Ertesi gün kahvaltıdan sonra uğraşlarından kafalarını kaldırmak durumunda kaldılar; ev sahipleri Barton’a hoş geldiniz demek ve kendi evlerinden ve bahçelerinden, onlarda olmayan şeyleri sunmak için gelmişlerdi. Sör John Middleton kırk yaşlarında, hoş görünümlü bir adamdı. Daha önce Stanhill’e gelmişti ancak kuzenlerinin onu hatırlayamayacağı kadar uzun bir zaman önceydi bu. Yüzünde cana yakın bir ifade vardı ve tıpkı mektubunda olduğu gibi oldukça dostane davranıyordu. Geldiklerine oldukça memnun olmuş gibiydi; onları rahat ettirmek de kendisi için çok önemliydi. Ailesiyle kaynaşmalarını çok arzuladığından sıkça bahsetti ve eve iyice yerleşene dek akşam yemeklerini Barton Park’ta yemeleri için içtenlikle ısrar etti ki üstelemeleri nezaket sınırlarını aşsa da onu gücendirmek istemediler. Kibarlığı kelimelerle sınırlı değildi; onlardan ayrıldıktan bir saat sonra bahçeden toplanmış sebze meyveyle dolu bir sepet geldi, gün içinde bu sepeti av eti hediyesi takip etti. Dahası, mektuplarını onlar için postaya getirip götürme konusunda da ısrarcı oldu; tabii her gün gazetelerini gönderme zevkine de nail olacaktı.

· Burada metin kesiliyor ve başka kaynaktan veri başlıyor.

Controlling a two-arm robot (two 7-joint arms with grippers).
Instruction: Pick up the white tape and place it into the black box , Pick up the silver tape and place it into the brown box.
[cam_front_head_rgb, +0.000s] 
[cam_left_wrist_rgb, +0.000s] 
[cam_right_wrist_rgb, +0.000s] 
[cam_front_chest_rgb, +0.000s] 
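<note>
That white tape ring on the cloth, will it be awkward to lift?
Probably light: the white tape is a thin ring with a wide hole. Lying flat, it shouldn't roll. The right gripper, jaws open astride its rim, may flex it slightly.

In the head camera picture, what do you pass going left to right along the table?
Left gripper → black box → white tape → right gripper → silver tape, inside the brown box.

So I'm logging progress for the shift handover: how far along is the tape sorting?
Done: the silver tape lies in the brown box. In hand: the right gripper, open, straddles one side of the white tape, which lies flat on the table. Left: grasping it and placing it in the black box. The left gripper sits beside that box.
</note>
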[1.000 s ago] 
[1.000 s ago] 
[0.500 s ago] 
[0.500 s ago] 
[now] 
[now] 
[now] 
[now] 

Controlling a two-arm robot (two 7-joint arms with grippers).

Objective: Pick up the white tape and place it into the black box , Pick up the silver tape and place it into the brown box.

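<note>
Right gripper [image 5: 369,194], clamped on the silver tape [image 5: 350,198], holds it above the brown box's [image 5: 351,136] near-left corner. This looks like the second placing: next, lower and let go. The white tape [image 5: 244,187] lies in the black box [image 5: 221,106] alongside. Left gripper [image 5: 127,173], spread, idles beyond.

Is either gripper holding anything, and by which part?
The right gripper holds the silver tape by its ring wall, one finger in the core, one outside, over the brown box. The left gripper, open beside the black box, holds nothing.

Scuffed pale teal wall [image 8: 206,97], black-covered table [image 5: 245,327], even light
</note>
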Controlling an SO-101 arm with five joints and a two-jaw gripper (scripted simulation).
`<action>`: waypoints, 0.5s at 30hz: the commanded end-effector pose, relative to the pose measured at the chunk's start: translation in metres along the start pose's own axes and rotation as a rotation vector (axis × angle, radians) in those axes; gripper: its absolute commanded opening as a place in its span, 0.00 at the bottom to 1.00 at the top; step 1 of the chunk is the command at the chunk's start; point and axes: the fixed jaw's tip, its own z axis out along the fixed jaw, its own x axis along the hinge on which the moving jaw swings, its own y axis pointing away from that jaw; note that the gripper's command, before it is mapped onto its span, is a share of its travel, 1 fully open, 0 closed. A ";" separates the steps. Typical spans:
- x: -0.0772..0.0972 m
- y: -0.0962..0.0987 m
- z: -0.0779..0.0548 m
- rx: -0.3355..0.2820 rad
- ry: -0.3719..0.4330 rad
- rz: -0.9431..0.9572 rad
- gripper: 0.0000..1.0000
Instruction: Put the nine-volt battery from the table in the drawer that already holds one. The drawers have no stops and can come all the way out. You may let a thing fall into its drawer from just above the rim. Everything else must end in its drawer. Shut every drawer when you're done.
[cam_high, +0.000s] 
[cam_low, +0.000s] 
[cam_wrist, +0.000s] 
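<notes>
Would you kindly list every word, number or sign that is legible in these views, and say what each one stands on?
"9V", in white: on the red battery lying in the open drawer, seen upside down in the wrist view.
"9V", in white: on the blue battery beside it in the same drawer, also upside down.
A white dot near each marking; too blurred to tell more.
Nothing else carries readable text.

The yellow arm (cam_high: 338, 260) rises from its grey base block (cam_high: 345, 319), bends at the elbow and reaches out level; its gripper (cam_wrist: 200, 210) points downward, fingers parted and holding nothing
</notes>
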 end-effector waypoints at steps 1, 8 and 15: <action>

Leydi Middleton kocası aracılığıyla nazik bir mesaj yolladı; Bayan Dashwood’u arzu ettiği zaman ziyaret etme isteğini belirtiyordu; bu mesaja cevap olarak Bayan Dashwood da aynı nezaketle onu davet ettiğinden leydi hazretleri ertesi gün onlara takdim edildi.
Barton’daki mutlulukları hususunda çok önemli bir payı olan biriyle tanışacakları için elbette heyecanlıydılar. Leydi Middleton’ın zarafeti tam arzu ettikleri gibiydi. En fazla yirmi beş yirmi altı yaşlarındaydı, yüzü güzeldi, uzun ve çarpıcı bir fiziği vardı, hitap tarzı asildi. Fakat kocasının içtenliğinden ve samimiyetinden biraz nasiplense kocasında eksik olan o zarafeti daha da artardı, ilk hayranlığın etkisinin geçip kusurlarının fark edilebileceği kadar uzun sürmüştü ziyareti; mükemmel yetiştirilmiş olsa da soğuk, çekingen ve en yüzeysel tabirlerin dışında kendine ait söyleyecek sözü olmayan bir kadındı.
Yine de sohbetlerinde bir an olsun sessizlik olmadı çünkü Sör John oldukça konuşkandı ve Leydi Middleton da akıllıca davranıp altı yaşlarındaki sevimli büyük oğlunu beraberinde getirmişti; oğlan sayesinde, zorda kaldıklarında bahsedilecek bir konu oldu; çocuğun adı ve yaşı soruldu, güzelliğine hayran kalındı, sorulara onun yerine annesi cevap verdi; bu esnada çocuk annesine yaslanıp utangaçlık ediyor, evde yaramazlık ederken şimdi bu kadar utangaç olmasına anlam veremeyen leydi hazretlerini hayrette bırakıyordu. Her resmî ziyarette sohbet konusunu güvence altına almak için, mutlaka bir çocuk bulundurulmalıydı. Bu görüşmede de çocuğun en çok annesini mi yoksa babasını mı sevdiğini, neresinin hangisine benzediğini ortaya koyarken en azından on dakika geçti çünkü herkes ayrı bir fikir belirtiyor ve birbirlerinin fikirlerine şaşırıyorlardı.
Çok geçmeden Dashwood ailesi diğer çocuklardan bahsetmek için bir fırsat bulmuştu çünkü Sör John ertesi gün Park’a yemeğe gelme sözü almadan evden ayrılmayacağını söylüyordu.